Task requirements: Please set down the data word for word; images do not go in the copy.

++++++++

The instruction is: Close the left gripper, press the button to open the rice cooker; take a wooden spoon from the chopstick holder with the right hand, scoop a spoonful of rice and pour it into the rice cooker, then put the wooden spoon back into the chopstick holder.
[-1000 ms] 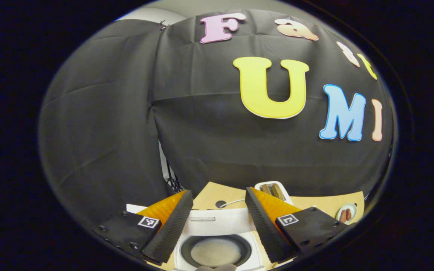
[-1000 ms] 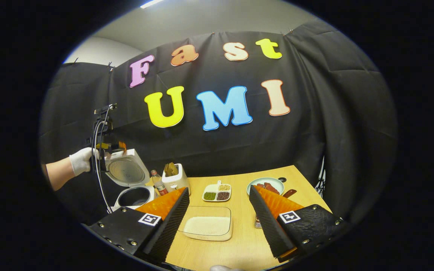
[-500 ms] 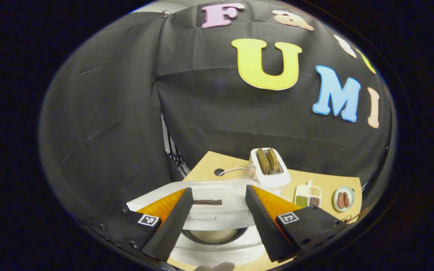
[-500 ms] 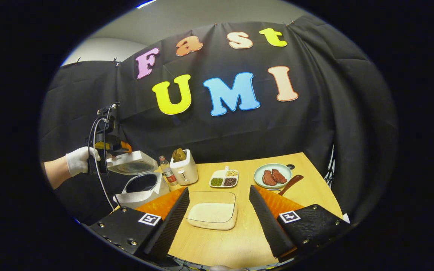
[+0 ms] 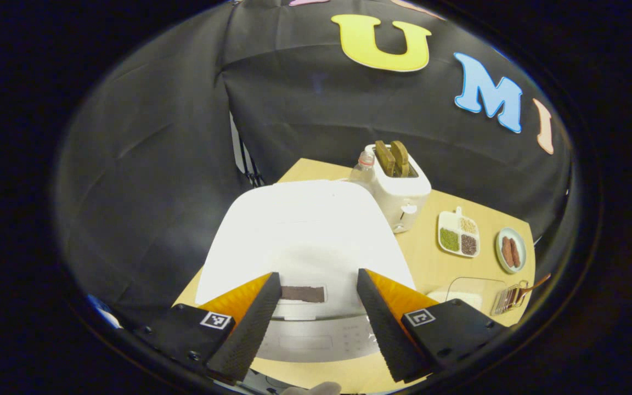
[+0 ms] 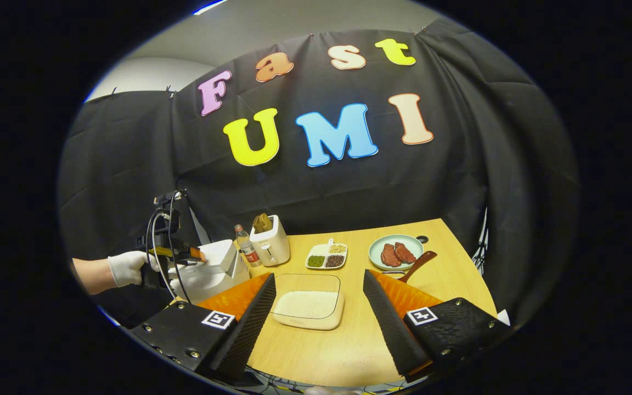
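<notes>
- Left gripper (image 5: 316,321) spread open, gripping nothing, poised just above the front edge of the rice cooker (image 5: 305,236); lid down.
- In the right gripper view, same gripper (image 6: 198,255) held by a gloved hand (image 6: 127,267), right over the rice cooker (image 6: 212,270).
- Right gripper (image 6: 319,323) spread open and empty, above the table (image 6: 321,351), to the right of the rice cooker.
- Shallow dish of rice (image 6: 308,304) between its fingers, farther off, right of the rice cooker.
- Toaster (image 6: 270,244) and bottle (image 6: 246,252) just behind the rice cooker.
- Sectioned dish of grains (image 6: 327,256) and plate of meat (image 6: 395,252) farther right of the rice cooker.
- Wooden spoon (image 6: 417,263) lying beside that plate, well apart from the rice cooker.
</notes>
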`<act>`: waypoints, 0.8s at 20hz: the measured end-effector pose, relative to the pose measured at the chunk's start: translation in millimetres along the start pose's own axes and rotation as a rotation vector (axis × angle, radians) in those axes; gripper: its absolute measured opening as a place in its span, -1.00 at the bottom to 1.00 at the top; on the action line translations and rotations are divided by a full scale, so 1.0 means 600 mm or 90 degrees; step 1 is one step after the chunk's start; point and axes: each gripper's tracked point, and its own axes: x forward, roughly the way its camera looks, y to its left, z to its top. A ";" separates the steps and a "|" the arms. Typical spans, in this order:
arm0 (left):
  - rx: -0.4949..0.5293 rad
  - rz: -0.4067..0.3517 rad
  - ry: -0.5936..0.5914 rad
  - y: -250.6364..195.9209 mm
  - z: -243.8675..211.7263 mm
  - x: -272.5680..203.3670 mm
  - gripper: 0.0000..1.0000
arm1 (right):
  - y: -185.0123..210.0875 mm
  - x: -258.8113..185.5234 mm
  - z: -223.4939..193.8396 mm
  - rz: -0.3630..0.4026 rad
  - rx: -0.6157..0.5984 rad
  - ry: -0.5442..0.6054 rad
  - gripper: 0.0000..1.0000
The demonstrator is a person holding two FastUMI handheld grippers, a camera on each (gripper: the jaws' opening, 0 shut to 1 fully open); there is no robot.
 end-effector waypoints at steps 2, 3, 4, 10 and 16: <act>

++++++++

Answer section:
The instruction is: Close the left gripper, press the button to open the rice cooker; take a wooden spoon from the chopstick holder with the right hand, scoop a spoonful of rice and pour it into the rice cooker, then put the wooden spoon back into the chopstick holder.
[-1000 ms] 
[-1000 ms] 
[-500 ms] 
[-500 ms] 
[+0 ms] 
[+0 ms] 
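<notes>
- Left gripper (image 5: 316,321) spread open, gripping nothing, poised just above the front edge of the rice cooker (image 5: 305,236); lid down.
- In the right gripper view, same gripper (image 6: 198,255) held by a gloved hand (image 6: 127,267), right over the rice cooker (image 6: 212,270).
- Right gripper (image 6: 319,323) spread open and empty, above the table (image 6: 321,351), to the right of the rice cooker.
- Shallow dish of rice (image 6: 308,304) between its fingers, farther off, right of the rice cooker.
- Toaster (image 6: 270,244) and bottle (image 6: 246,252) just behind the rice cooker.
- Sectioned dish of grains (image 6: 327,256) and plate of meat (image 6: 395,252) farther right of the rice cooker.
- Wooden spoon (image 6: 417,263) lying beside that plate, well apart from the rice cooker.
</notes>
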`<act>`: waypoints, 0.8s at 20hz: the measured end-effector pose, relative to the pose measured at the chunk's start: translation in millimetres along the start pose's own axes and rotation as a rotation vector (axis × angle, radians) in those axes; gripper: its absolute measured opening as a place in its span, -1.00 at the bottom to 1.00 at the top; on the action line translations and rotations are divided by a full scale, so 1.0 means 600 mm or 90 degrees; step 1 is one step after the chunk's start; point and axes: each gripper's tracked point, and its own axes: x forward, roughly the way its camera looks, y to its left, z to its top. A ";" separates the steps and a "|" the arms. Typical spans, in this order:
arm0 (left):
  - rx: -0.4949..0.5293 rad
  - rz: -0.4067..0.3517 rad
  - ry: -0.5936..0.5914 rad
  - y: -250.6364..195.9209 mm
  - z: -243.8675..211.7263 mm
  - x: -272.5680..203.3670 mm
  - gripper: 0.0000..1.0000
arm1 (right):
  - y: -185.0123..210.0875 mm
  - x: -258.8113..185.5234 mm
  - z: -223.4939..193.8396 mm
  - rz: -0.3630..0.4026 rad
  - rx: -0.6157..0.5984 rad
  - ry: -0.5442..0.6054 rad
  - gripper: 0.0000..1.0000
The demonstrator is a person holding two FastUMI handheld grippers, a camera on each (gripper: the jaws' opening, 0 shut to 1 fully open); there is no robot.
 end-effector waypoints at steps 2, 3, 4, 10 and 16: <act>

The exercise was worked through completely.